About this task: Would you please return the lines of the entries below starting at the line that has "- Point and" and ending at the line that has "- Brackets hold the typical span", both included, exactly as they are?
++++++++++++++++++++
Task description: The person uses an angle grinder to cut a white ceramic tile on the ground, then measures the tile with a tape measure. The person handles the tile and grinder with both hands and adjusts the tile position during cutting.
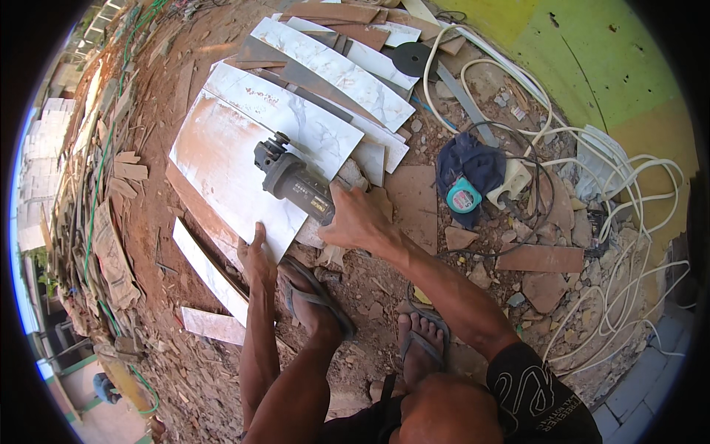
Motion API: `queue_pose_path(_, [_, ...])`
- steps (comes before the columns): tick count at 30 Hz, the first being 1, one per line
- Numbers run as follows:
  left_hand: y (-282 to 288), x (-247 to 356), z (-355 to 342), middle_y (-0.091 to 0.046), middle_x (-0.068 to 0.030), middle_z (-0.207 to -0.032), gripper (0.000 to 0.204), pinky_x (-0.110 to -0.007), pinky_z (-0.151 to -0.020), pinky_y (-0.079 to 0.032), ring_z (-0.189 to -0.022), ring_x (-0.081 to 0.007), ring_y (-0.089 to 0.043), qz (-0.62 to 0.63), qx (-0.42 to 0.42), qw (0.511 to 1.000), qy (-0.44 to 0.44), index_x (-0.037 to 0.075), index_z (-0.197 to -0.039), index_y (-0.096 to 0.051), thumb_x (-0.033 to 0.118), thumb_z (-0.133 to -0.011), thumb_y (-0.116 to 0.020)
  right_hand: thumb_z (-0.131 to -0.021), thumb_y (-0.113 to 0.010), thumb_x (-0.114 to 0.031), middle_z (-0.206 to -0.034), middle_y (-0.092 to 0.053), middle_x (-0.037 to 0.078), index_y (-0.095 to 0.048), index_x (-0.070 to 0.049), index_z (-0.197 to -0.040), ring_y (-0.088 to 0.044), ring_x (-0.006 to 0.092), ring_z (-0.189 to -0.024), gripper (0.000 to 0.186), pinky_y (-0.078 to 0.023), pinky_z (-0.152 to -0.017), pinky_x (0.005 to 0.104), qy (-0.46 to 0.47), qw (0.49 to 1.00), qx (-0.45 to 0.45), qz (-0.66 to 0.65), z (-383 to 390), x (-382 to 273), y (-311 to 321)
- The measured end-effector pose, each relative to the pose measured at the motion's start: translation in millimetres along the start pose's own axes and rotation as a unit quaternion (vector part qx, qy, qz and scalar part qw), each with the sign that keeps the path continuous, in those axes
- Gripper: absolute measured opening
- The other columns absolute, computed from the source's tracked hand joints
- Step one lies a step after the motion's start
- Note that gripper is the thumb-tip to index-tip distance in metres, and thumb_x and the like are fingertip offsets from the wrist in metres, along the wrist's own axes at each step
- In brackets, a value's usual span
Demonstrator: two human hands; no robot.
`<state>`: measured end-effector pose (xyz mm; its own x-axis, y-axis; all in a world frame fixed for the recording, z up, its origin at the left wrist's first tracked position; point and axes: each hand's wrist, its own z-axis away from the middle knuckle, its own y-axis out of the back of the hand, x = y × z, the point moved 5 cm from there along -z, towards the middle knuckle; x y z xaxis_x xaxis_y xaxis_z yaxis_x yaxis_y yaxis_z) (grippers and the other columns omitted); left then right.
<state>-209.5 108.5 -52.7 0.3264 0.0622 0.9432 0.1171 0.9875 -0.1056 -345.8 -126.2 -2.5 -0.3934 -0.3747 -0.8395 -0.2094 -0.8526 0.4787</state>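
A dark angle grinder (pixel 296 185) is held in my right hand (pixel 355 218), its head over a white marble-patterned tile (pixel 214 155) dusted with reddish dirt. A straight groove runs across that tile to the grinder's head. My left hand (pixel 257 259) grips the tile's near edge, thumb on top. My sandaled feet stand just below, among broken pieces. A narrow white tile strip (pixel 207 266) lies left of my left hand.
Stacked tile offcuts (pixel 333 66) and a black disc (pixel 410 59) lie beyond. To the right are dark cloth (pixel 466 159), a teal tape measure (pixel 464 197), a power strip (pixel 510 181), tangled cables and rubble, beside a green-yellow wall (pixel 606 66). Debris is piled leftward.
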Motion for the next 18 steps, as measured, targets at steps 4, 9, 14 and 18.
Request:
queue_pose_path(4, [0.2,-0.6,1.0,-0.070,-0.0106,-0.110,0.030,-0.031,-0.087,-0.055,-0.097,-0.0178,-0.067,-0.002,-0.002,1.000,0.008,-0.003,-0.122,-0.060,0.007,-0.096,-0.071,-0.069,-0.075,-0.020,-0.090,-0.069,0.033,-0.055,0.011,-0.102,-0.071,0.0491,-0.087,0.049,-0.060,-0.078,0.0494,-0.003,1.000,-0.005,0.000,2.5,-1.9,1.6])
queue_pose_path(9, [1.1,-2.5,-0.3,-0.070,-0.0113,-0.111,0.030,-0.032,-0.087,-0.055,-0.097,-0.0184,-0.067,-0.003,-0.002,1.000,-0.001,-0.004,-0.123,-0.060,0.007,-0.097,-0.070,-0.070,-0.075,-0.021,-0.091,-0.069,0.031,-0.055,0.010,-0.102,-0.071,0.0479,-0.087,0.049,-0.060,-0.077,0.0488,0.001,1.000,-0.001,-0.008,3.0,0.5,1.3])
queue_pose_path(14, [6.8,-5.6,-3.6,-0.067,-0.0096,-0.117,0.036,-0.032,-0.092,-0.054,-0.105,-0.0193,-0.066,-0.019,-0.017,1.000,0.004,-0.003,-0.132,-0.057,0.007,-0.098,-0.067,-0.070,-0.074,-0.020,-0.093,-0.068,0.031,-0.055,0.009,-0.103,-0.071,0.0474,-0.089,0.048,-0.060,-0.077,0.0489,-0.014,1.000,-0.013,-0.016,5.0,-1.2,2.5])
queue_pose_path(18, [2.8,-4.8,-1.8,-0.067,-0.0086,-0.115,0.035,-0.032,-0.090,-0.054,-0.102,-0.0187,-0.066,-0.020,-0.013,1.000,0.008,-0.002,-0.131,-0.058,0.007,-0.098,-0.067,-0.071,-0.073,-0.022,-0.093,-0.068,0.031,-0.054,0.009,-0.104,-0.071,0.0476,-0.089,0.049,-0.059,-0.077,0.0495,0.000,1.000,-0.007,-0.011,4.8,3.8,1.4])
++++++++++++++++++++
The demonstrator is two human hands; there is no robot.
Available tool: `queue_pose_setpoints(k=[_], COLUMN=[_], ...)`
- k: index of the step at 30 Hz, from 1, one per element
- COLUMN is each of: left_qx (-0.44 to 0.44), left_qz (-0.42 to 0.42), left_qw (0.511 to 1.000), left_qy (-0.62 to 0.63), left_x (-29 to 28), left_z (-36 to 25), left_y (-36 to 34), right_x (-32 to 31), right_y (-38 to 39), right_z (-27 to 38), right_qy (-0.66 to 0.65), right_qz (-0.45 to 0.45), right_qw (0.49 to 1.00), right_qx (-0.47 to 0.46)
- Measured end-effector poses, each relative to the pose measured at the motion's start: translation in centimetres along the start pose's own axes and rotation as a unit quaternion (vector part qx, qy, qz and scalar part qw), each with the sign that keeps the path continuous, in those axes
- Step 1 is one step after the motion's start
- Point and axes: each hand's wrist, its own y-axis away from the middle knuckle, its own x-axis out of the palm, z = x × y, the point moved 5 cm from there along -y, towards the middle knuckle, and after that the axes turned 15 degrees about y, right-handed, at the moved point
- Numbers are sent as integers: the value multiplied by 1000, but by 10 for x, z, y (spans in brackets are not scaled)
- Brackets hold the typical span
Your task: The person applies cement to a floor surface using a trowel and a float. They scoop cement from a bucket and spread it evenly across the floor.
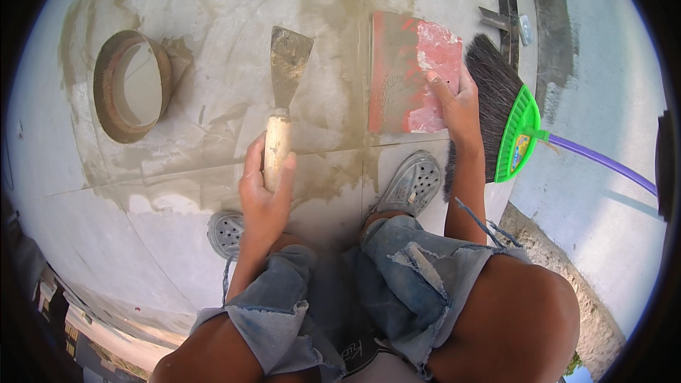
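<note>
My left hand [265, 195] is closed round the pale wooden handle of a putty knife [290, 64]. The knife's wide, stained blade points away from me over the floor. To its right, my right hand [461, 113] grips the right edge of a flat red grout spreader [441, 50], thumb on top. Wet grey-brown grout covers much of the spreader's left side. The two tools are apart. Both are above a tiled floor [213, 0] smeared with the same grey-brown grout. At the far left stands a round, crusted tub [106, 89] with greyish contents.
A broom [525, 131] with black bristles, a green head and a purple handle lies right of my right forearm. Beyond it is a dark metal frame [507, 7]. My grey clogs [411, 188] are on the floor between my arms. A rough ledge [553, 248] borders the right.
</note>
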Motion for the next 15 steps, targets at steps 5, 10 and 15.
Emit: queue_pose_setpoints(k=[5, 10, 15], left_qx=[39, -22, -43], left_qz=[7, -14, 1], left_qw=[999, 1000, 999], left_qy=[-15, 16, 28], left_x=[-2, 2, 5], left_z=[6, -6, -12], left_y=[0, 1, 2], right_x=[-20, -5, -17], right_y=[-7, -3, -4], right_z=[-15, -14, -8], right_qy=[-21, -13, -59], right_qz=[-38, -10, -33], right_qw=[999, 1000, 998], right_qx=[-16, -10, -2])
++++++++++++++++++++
Expected answer:
- Point and axes: each hand's wrist, its own y-axis away from the middle knuckle, its own x-axis out of the palm, z = x × y, the point moved 5 cm from there along -y, towards the middle knuckle, and after that the axes turned 15 degrees about y, right-handed, at the moved point
- Numbers are sent as integers: the value multiplied by 1000, but by 10 for x, z, y (spans in brackets are not scaled)
- Brackets hold the typical span

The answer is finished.